## YOUR OBJECTIVE
If a line in the entries below contains "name", copy it.

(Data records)
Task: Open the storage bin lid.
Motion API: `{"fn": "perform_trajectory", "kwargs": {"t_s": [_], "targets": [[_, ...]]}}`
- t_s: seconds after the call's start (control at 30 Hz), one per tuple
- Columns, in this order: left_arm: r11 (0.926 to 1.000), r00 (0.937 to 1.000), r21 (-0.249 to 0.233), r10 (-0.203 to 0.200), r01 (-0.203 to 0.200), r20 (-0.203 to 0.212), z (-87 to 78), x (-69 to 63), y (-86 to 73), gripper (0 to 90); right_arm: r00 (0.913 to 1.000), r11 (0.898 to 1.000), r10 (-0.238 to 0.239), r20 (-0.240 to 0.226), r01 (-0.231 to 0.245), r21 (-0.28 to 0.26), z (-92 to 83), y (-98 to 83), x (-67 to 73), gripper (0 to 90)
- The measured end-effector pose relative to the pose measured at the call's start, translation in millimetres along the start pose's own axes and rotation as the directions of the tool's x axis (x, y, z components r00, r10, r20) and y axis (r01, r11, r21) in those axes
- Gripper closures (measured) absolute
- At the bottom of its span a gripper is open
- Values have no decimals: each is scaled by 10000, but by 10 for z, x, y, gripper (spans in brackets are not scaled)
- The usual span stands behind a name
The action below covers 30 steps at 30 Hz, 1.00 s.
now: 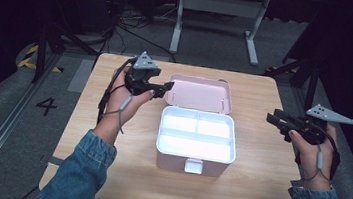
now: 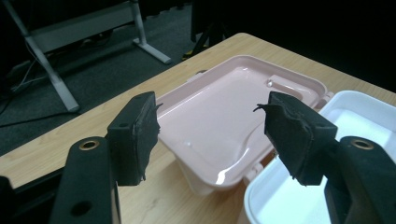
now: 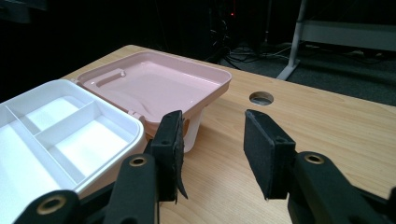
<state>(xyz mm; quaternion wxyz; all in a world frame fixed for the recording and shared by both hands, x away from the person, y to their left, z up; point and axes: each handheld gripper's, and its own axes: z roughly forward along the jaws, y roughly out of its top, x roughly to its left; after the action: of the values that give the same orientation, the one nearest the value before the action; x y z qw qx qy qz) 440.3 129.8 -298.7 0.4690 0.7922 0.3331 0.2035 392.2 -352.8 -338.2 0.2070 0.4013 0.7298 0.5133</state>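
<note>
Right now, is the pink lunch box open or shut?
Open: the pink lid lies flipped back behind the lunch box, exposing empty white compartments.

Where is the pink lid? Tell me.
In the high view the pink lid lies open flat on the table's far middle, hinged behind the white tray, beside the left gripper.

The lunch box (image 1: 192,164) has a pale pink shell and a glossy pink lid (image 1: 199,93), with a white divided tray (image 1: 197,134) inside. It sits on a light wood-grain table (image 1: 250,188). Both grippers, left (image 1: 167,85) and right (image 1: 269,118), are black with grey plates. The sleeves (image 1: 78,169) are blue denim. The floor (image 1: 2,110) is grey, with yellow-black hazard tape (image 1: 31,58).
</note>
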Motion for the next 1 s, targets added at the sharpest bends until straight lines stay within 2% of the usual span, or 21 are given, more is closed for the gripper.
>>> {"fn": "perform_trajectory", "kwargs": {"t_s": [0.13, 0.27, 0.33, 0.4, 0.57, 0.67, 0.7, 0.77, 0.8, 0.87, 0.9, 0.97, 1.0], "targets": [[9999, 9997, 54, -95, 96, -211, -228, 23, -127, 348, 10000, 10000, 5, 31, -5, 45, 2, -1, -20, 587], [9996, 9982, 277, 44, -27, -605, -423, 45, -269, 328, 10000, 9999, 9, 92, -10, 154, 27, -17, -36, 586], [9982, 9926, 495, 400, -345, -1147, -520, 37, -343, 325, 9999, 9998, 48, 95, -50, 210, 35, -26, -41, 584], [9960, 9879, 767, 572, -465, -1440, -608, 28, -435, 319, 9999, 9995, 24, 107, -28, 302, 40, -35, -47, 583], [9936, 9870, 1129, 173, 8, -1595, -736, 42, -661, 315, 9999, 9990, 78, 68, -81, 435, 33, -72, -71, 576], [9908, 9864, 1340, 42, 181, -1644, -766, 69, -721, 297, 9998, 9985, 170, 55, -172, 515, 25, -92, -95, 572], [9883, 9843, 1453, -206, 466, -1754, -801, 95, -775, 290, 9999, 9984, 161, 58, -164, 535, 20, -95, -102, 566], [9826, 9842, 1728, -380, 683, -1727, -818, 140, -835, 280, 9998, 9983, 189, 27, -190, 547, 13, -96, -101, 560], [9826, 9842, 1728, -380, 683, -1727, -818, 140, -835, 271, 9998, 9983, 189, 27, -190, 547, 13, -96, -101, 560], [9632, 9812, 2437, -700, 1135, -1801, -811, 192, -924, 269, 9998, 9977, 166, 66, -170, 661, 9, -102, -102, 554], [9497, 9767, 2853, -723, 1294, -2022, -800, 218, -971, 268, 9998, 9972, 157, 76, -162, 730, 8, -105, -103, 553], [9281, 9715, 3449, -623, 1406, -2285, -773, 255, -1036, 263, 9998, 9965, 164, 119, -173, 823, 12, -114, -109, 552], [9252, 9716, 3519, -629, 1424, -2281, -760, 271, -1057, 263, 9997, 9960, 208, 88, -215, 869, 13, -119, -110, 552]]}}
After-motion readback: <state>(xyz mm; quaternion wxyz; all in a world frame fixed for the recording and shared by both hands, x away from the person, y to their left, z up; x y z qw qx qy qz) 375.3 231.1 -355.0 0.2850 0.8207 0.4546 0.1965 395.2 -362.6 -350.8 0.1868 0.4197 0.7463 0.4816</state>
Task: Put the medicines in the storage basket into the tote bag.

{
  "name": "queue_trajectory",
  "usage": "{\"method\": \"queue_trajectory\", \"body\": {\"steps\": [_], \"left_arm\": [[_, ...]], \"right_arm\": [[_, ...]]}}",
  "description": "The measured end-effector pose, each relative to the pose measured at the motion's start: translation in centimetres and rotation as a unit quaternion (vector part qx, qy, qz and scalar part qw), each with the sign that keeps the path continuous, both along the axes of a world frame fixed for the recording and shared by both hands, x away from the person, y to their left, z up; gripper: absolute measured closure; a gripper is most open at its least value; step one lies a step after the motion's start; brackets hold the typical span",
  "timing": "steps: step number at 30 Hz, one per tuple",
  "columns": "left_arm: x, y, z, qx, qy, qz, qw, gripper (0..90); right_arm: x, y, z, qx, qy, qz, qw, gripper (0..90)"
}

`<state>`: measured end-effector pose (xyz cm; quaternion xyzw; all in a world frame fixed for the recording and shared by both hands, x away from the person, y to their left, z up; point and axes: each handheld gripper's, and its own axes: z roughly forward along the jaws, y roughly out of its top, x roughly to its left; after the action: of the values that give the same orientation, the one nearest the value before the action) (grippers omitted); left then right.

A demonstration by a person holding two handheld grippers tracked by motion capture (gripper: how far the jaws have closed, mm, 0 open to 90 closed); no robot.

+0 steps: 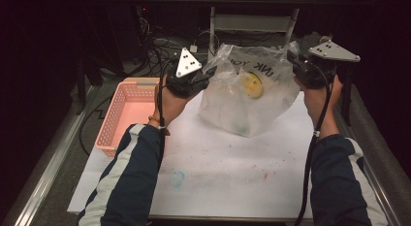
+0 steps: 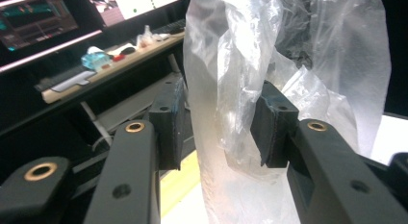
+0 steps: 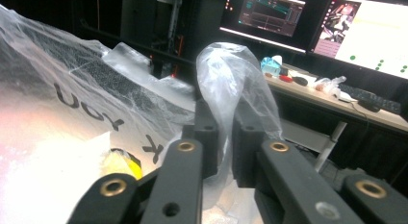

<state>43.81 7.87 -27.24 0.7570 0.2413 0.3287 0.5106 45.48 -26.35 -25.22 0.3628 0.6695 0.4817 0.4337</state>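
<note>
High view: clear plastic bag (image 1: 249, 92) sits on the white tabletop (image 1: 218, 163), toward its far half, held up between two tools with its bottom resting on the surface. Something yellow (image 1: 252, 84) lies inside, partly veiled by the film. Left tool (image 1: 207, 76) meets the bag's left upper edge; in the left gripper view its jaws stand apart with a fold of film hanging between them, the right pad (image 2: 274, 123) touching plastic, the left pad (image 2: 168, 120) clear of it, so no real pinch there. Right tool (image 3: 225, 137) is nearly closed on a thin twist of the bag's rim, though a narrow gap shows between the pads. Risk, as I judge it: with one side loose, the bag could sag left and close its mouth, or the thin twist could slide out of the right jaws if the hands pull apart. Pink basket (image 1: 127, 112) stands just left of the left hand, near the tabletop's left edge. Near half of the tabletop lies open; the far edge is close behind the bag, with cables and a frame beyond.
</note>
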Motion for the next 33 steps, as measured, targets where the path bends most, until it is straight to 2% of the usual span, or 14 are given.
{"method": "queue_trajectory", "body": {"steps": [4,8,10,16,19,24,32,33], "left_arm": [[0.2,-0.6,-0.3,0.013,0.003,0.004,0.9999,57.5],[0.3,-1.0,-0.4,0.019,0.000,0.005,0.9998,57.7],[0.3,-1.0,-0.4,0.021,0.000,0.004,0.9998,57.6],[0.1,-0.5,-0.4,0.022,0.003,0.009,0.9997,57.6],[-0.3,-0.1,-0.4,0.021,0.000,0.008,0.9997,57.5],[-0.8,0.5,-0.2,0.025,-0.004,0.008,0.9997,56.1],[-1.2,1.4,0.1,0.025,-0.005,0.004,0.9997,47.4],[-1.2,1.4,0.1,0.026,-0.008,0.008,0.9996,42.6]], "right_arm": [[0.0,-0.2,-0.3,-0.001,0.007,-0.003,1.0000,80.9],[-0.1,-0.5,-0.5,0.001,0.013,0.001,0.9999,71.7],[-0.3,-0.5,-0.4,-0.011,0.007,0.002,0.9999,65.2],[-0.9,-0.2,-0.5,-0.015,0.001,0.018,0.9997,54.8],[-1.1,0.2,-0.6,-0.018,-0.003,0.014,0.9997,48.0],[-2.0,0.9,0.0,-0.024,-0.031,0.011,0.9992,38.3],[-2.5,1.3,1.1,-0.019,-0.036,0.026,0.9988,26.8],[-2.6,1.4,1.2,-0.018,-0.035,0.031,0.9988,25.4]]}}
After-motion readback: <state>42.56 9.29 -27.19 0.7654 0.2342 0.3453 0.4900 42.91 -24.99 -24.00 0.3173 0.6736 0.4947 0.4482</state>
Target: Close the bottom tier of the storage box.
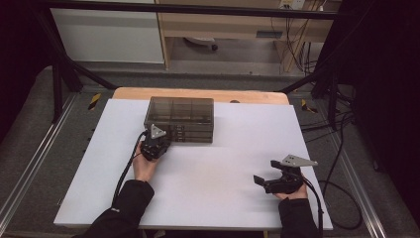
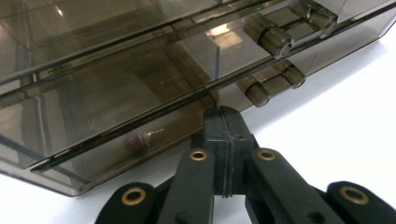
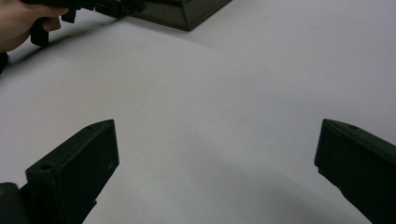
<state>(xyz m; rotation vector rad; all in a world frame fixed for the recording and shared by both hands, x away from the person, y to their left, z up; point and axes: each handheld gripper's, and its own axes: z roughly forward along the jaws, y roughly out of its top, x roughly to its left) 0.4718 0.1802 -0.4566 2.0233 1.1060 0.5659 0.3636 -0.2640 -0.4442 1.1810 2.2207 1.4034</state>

## REPLY TO THE EXERCISE
- The usual span stands behind a name
  "name": "queue_trajectory",

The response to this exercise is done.